• [DESCRIPTION OF THE TASK]: Below are entries; write every one of them out again exactly.

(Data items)
════════════════

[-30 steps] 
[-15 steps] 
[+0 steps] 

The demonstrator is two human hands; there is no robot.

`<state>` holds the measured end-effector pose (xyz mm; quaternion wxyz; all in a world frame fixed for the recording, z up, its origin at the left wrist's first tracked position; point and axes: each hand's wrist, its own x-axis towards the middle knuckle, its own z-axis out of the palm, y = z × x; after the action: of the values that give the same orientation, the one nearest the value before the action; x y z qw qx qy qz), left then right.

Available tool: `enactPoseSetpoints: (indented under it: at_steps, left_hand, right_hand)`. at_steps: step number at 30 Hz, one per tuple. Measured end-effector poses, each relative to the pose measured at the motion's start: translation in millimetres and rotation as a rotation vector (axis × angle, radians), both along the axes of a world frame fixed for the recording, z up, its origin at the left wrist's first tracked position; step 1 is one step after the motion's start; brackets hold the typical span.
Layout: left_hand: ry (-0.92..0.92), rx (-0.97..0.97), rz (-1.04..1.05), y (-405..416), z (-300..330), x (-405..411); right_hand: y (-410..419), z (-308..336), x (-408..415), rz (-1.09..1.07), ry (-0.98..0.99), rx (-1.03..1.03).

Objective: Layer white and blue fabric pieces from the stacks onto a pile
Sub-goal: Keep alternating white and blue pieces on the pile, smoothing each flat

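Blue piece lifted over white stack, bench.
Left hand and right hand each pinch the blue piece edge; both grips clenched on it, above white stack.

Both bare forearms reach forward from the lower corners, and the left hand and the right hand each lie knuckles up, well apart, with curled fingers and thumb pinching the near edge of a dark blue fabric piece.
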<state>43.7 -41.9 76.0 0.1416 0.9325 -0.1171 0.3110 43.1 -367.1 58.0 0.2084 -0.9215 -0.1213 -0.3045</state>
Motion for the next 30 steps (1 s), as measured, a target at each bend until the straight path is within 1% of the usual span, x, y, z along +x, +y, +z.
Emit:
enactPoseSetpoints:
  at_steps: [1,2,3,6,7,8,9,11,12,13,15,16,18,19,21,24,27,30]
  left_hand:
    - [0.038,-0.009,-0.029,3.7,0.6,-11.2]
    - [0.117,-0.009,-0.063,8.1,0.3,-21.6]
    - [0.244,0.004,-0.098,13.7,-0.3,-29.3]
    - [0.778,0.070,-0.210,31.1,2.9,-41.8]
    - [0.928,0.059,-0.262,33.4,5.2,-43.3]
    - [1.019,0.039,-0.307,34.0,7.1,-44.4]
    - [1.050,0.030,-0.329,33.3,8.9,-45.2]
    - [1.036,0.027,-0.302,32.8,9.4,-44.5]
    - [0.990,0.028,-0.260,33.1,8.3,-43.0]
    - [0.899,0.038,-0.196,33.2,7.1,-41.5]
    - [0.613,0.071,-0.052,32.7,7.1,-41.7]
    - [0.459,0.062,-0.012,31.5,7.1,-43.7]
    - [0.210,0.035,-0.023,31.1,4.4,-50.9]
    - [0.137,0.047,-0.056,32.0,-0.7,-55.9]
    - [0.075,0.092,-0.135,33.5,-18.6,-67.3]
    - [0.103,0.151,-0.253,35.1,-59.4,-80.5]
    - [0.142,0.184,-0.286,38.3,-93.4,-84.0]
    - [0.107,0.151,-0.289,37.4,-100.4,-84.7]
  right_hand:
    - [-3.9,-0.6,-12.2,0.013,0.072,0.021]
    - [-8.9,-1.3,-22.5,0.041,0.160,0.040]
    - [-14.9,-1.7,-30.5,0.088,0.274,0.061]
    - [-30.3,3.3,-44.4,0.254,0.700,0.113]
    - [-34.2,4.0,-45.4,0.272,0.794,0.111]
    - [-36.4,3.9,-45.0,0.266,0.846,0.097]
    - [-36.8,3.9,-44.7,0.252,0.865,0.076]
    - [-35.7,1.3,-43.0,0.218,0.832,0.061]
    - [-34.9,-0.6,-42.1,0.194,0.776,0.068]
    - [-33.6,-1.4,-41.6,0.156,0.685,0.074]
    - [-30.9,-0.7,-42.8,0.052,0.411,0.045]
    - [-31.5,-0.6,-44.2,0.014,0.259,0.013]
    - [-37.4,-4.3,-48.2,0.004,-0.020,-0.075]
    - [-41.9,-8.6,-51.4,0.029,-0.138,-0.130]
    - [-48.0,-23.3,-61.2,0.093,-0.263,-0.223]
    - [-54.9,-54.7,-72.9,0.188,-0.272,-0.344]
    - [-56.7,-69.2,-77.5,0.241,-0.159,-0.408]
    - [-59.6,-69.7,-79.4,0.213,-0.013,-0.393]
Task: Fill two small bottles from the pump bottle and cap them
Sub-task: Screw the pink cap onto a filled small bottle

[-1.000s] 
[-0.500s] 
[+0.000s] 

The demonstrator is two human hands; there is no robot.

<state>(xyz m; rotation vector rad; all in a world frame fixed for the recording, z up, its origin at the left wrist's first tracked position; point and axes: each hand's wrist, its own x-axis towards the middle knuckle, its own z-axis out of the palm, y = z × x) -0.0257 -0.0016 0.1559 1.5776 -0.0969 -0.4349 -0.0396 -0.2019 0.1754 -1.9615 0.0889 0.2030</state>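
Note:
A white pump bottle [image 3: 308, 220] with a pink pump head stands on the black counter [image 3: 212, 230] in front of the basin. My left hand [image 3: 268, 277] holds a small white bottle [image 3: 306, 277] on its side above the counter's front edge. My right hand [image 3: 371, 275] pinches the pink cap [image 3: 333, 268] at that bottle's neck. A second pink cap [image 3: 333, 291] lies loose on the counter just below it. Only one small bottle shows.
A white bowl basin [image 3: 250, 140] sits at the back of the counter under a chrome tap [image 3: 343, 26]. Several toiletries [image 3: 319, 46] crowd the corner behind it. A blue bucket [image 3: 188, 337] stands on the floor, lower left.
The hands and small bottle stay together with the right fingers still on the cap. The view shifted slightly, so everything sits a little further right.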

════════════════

• [ANSWER TO THIS EXERCISE]:
[-30 steps] 
[-15 steps] 
[+0 steps] 

The demonstrator is two human hands; there is no robot.

`<state>` holds the measured end-effector pose (xyz mm; quaternion wxyz; all in a world frame fixed for the recording, z up, its origin at the left wrist's first tracked position; point and axes: each hand's wrist, its own x-axis towards the middle knuckle, its own z-axis out of the palm, y = z × x; after the action: of the values that give the same orientation, the one nearest the value before the action; x y z qw qx qy qz), left then right.

Available tool: `enactPoseSetpoints: (indented under it: at_steps, left_hand, right_hand)`. at_steps: step number at 30 Hz, one per tuple. Measured end-effector poses, each relative to the pose measured at the motion's start: translation in millimetres and rotation as a rotation vector (axis × angle, radians), both along the axes of a world frame fixed for the recording, z up, its origin at the left wrist's first tracked position; step 1 is one step after the motion's start; brackets hold the typical span.
Layout: left_hand: ry (-0.92..0.92), rx (-0.97..0.97), rz (-1.04..1.05), y (-405..416), z (-300..330), x (-405..411); right_hand: y (-410..419), z (-308..336), x (-408..415), rz (-1.09..1.07), ry (-0.98..0.99), rx (-1.03..1.03).

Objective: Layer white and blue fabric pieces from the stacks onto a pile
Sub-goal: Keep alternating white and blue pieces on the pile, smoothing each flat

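Blue piece lifted over white stack, bench.
Left hand and right hand each pinch the blue piece edge; both grips clenched on it, above white stack.

Both bare forearms reach forward from the lower corners, and the left hand and the right hand each lie knuckles up, well apart, with curled fingers and thumb pinching the near edge of a dark blue fabric piece.
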<state>43.7 -41.9 76.0 0.1416 0.9325 -0.1171 0.3110 43.1 -367.1 58.0 0.2084 -0.9215 -0.1213 -0.3045</state>
Motion for the next 30 steps (1 s), as measured, a target at each bend until the straight path is within 1% of the usual span, x, y, z along +x, +y, +z.
Emit:
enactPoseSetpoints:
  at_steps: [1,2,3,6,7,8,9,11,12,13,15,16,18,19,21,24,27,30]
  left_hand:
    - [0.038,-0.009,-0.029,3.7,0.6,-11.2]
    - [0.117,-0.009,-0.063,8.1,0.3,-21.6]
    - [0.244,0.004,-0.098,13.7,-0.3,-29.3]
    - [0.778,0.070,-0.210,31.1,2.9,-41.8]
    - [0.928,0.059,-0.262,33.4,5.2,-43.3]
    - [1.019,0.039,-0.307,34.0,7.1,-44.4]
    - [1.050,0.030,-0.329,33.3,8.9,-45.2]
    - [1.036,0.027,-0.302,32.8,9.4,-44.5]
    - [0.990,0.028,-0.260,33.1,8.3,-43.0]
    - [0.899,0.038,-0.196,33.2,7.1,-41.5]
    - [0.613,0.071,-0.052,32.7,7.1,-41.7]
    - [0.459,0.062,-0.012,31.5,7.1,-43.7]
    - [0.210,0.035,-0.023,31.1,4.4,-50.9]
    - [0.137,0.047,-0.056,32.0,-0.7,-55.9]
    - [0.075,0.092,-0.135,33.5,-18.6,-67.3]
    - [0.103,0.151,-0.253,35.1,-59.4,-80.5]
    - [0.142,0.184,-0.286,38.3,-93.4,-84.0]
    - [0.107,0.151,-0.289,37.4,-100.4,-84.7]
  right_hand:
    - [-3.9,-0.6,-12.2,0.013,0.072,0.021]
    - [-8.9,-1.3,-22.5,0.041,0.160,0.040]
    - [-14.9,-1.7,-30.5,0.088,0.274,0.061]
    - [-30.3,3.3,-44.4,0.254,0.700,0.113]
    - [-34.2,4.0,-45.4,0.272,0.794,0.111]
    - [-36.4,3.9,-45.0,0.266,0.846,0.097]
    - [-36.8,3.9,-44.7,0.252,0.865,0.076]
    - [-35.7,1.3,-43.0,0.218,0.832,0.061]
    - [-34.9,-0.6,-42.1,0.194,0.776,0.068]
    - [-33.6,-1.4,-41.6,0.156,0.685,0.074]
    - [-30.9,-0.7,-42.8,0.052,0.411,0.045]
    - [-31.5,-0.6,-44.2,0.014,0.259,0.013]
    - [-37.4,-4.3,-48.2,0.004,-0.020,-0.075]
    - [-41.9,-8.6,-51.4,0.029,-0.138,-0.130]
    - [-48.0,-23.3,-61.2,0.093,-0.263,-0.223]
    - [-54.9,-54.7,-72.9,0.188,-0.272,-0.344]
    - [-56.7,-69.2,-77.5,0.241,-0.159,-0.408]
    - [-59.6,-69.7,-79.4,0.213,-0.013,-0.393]
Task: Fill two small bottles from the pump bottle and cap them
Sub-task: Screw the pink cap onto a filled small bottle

[-1.000s] 
[-0.500s] 
[+0.000s] 

The demonstrator is two human hands; there is no robot.

<state>(xyz m; rotation vector rad; all in a world frame fixed for the recording, z up, its origin at the left wrist's first tracked position; point and axes: each hand's wrist, its own x-axis towards the middle knuckle, its own z-axis out of the palm, y = z × x) -0.0257 -0.0016 0.1559 1.5776 -0.0969 -0.4349 -0.0396 -0.2019 0.1754 -1.9615 0.0889 0.2030</state>
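Note:
A white pump bottle [image 3: 308, 220] with a pink pump head stands on the black counter [image 3: 212, 230] in front of the basin. My left hand [image 3: 268, 277] holds a small white bottle [image 3: 306, 277] on its side above the counter's front edge. My right hand [image 3: 371, 275] pinches the pink cap [image 3: 333, 268] at that bottle's neck. A second pink cap [image 3: 333, 291] lies loose on the counter just below it. Only one small bottle shows.
A white bowl basin [image 3: 250, 140] sits at the back of the counter under a chrome tap [image 3: 343, 26]. Several toiletries [image 3: 319, 46] crowd the corner behind it. A blue bucket [image 3: 188, 337] stands on the floor, lower left.
The hands and small bottle stay together with the right fingers still on the cap. The view shifted slightly, so everything sits a little further right.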

The requested output has now been given in full.